____ PROVIDED INFORMATION

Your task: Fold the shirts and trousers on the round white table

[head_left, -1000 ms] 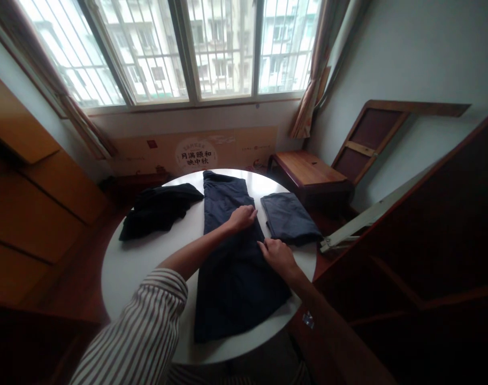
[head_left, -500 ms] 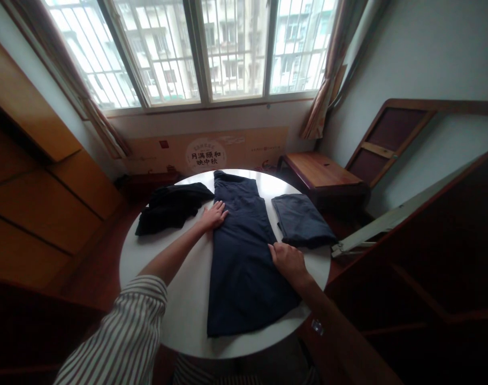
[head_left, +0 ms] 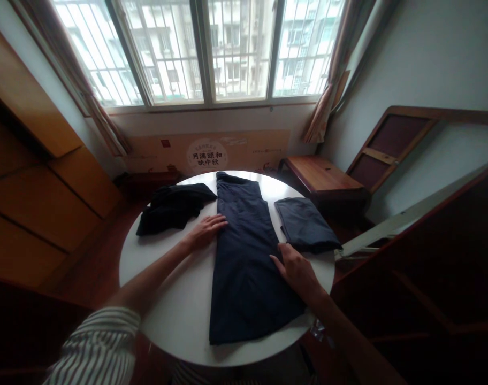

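We see a long dark blue garment (head_left: pixel 248 267) lying lengthwise on a round white table (head_left: pixel 169 299), its narrow end at the far rim and its broad end toward the near rim. A thin band of bare white separates the near edge of the garment from the table's rim, while its near right corner comes close to the rim. To the left we find the widest free stretch of tabletop; to the right, only a narrow strip parts the garment from a folded grey-blue cloth (head_left: pixel 308 224), whose near right corner reaches the table's right rim. A black garment (head_left: pixel 172 208) lies rumpled at the far left, its right tip just beside the dark blue one.

The left hand (head_left: pixel 206 231) lies flat, its fingers extended and released, with the tips over the garment's left edge. The right hand (head_left: pixel 297 266) rests at the right edge with fingers curled and thumb apart; we cannot tell in this dim light whether it grips the fabric.

Beyond the table we note a barred window (head_left: pixel 239 53), a printed poster (head_left: pixel 252 152) below it, a low wooden bench (head_left: pixel 324 174) at the far right and wooden cabinets (head_left: pixel 71 192) on the left.
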`<state>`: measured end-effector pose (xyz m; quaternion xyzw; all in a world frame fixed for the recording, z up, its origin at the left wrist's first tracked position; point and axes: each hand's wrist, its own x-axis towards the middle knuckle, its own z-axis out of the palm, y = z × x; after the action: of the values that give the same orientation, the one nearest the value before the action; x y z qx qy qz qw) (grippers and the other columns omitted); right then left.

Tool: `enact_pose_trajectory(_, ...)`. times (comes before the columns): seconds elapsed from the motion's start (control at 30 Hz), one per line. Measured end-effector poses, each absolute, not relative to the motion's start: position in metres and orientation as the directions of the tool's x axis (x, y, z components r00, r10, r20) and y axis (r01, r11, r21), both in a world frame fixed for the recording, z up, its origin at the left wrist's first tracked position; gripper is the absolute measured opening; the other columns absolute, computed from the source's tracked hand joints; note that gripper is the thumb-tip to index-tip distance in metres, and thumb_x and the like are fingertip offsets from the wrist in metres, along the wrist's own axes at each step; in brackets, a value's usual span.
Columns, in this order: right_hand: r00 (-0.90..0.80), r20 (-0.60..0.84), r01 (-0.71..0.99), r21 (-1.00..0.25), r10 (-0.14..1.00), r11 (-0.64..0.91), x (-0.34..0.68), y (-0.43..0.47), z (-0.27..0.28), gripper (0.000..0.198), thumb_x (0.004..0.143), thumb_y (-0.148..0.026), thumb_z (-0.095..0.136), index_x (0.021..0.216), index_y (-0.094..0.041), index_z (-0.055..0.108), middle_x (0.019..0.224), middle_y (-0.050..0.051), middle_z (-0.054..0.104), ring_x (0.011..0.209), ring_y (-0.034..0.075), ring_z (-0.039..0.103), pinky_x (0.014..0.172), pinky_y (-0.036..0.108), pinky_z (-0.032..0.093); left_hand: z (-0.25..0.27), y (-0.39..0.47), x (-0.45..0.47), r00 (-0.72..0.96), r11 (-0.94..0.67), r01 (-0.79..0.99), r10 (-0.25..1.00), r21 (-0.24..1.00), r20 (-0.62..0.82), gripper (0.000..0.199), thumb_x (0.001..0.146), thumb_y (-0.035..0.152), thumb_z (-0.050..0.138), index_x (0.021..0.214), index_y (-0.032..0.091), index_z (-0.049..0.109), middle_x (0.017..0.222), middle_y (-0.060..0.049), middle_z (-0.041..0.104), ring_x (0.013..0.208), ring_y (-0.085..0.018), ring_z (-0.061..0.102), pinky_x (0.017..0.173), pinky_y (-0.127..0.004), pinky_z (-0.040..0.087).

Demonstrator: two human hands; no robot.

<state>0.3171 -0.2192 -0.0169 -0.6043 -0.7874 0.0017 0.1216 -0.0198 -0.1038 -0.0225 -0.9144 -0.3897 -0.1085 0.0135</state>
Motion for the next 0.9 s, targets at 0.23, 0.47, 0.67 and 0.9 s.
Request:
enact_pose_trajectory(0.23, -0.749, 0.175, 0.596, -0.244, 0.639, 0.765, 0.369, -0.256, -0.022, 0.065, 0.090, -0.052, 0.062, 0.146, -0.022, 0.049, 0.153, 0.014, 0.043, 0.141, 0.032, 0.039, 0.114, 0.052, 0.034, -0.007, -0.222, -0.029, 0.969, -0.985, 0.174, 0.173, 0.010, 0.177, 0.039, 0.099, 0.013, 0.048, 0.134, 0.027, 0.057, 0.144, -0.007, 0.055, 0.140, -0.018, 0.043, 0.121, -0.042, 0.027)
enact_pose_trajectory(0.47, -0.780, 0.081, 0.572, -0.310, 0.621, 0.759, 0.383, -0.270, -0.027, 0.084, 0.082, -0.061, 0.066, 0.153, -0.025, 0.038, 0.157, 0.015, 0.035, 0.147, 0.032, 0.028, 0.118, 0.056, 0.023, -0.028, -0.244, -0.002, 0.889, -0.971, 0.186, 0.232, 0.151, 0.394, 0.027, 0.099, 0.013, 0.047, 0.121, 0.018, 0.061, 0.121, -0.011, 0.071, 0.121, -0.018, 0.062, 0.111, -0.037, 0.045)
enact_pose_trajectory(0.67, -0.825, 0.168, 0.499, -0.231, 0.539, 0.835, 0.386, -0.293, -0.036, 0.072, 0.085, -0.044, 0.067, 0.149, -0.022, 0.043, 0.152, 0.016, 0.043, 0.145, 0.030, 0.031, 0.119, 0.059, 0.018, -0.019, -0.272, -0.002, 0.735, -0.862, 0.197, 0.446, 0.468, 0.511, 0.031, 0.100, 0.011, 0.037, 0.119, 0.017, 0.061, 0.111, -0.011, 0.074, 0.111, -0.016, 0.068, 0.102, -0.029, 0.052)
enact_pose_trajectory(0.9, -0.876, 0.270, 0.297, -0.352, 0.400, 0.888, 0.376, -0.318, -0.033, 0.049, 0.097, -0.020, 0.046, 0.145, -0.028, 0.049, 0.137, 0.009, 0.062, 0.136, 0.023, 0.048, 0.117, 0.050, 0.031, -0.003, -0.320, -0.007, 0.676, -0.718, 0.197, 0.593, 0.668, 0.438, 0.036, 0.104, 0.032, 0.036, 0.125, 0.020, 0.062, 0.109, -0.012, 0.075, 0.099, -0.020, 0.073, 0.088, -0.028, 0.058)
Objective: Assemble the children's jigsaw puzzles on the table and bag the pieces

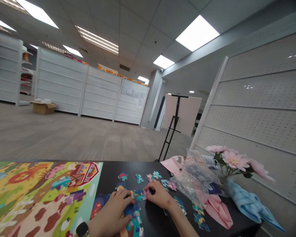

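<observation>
A partly joined jigsaw puzzle (136, 220) in blue and teal lies on the black table in front of me. Across it rests my left hand (116, 207), fingers spread and lying over the pieces, with a dark watch (82, 229) at the wrist. My right hand (160, 196) pinches a pinkish puzzle piece (146, 193) at the upper right end of the joined part; whether it is locked in, I cannot tell. Loose pieces lie beyond the hands, among them a red-and-blue piece (123, 176) and a teal piece (138, 178). More joined pieces (201, 221) are right of my right forearm.
A colourful farm-animal picture sheet (51, 197) covers the table's left side. On the right are crumpled clear plastic (192, 177), pink cloth (218, 210), a blue cloth (246, 200) and pink flowers (234, 159). An easel (174, 126) stands beyond the table.
</observation>
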The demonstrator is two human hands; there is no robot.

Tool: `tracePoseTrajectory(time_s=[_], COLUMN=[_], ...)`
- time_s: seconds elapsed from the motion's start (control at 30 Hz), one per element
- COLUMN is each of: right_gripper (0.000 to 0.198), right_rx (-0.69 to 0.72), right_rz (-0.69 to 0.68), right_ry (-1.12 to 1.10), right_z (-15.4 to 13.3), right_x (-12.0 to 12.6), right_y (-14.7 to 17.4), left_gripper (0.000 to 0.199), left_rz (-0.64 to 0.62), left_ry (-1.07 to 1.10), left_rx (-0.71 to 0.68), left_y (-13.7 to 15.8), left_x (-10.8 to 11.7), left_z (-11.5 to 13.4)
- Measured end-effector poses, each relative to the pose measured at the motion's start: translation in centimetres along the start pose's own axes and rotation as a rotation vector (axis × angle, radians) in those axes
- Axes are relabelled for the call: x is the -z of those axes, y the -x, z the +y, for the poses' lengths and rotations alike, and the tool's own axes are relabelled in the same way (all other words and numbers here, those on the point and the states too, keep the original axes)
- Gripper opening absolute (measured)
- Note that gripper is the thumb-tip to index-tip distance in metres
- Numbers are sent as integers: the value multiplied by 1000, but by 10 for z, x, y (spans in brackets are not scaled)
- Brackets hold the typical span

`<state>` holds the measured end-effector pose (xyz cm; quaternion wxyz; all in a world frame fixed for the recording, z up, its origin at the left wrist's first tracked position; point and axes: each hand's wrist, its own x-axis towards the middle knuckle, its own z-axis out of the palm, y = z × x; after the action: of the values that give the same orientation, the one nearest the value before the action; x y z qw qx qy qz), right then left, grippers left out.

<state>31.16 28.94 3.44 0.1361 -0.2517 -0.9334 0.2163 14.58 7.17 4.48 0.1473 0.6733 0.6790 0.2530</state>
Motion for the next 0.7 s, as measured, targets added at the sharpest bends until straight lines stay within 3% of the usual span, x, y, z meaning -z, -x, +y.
tracePoseTrajectory(time_s=[0.23, 0.43, 0.7], right_gripper=[36, 41, 25], right_rx=[-49, -49, -52], right_rz=[-122, -44, 26], right_ry=[-59, -202, -373], right_z=[4, 7, 14], right_x=[9, 3, 2], right_y=[-21, -11, 9], left_gripper=[39, 39, 40], left_rz=[6, 14, 35], left_ry=[5, 11, 0], left_rx=[-10, -11, -24], left_y=[0, 1, -1], left_x=[3, 4, -1], left_z=[1, 0, -7])
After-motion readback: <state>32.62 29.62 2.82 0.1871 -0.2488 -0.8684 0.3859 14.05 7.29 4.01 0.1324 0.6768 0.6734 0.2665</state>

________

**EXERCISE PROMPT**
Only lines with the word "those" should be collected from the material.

**YOUR RESPONSE**
- Measured end-effector poses, each relative to the pose measured at the motion's start: translation in centimetres along the start pose's own axes and rotation as a rotation vector (axis × angle, radians) in those axes
- Axes are relabelled for the call: x is the -z of those axes, y the -x, z the +y, for the poses' lengths and rotations alike, and the tool's own axes are relabelled in the same way (all other words and numbers here, those on the point and the states too, keep the original axes)

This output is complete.